| Work required |
Report each line of the records below that uses the word "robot".

| Information given |
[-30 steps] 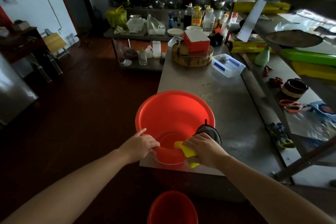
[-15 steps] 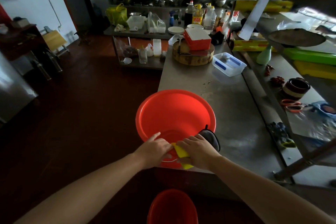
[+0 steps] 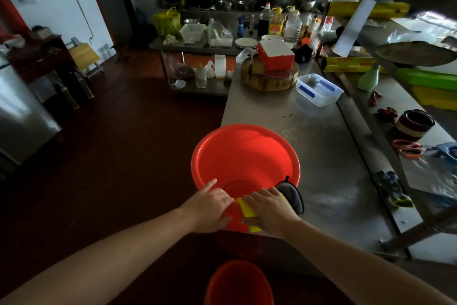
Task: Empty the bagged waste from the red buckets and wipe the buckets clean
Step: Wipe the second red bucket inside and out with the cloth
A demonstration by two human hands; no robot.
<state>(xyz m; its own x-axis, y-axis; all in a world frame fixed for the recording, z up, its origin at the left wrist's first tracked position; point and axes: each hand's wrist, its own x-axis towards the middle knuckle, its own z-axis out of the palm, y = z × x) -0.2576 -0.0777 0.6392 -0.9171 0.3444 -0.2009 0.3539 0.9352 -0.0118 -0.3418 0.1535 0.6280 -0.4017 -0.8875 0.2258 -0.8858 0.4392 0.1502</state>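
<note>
At the near end of the steel table [image 3: 321, 161], we are working on the wiping step. The red bucket [image 3: 244, 156] is standing upright on that end of the table, its near side overhanging the table's near edge, and no bag is showing inside it, so we are judging the emptying done for this one.

Our left hand [image 3: 210, 205] is pinching the bucket's near rim, thumb on the outside, most fingers curled over to the inside and the forefinger lying straight along the wall. Our right hand [image 3: 269, 210] is just beside it, folded down over a yellow cloth [image 3: 247, 212] and pressing it against the same rim; the two hands are nearly touching. A dark grey pad [image 3: 293, 196] is lying against the far side of the right hand, over the bucket's rim towards the table's middle. We cannot tell whether the hand is holding it too.

Below the table's near edge, a second red bucket [image 3: 237, 285] is waiting low in view, its inside hidden from us.

Next, we are likely needing to carry the cloth round the rim and down the inner wall, with the left hand bracing or turning the bucket so it is not slipping off the table's edge.
</note>
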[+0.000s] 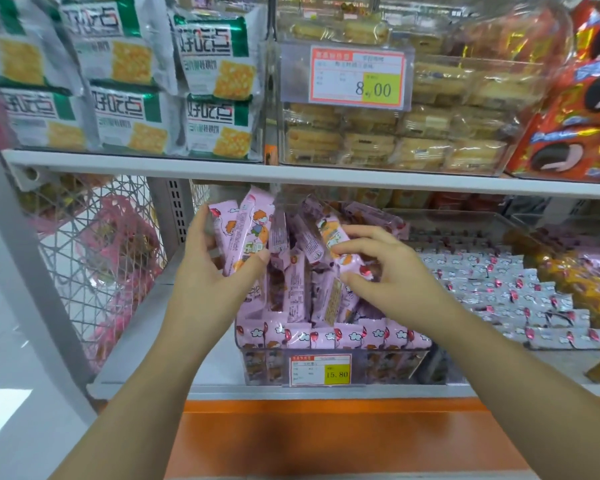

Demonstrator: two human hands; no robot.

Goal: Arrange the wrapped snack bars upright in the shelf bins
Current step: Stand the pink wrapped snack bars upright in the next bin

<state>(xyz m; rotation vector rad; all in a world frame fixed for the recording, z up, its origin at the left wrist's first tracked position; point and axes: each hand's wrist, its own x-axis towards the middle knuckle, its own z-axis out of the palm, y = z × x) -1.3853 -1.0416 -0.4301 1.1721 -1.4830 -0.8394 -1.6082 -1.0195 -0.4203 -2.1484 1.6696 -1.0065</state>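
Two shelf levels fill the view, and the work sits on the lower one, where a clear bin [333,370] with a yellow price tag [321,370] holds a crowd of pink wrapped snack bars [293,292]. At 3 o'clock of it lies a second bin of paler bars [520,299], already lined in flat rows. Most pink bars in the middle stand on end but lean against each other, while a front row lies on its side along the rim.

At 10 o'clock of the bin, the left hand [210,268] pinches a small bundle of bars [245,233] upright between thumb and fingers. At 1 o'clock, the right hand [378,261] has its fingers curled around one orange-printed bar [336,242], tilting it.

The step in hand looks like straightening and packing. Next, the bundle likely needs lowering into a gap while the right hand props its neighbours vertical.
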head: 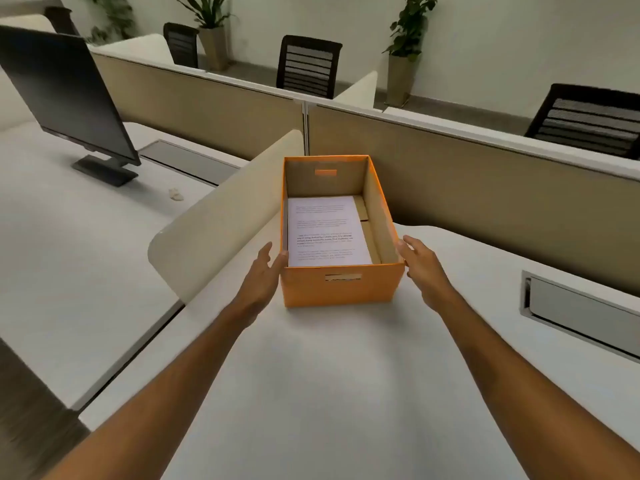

| Written answer |
A demonstration by two human hands; no robot.
Demonstrator: two human hands; no robot.

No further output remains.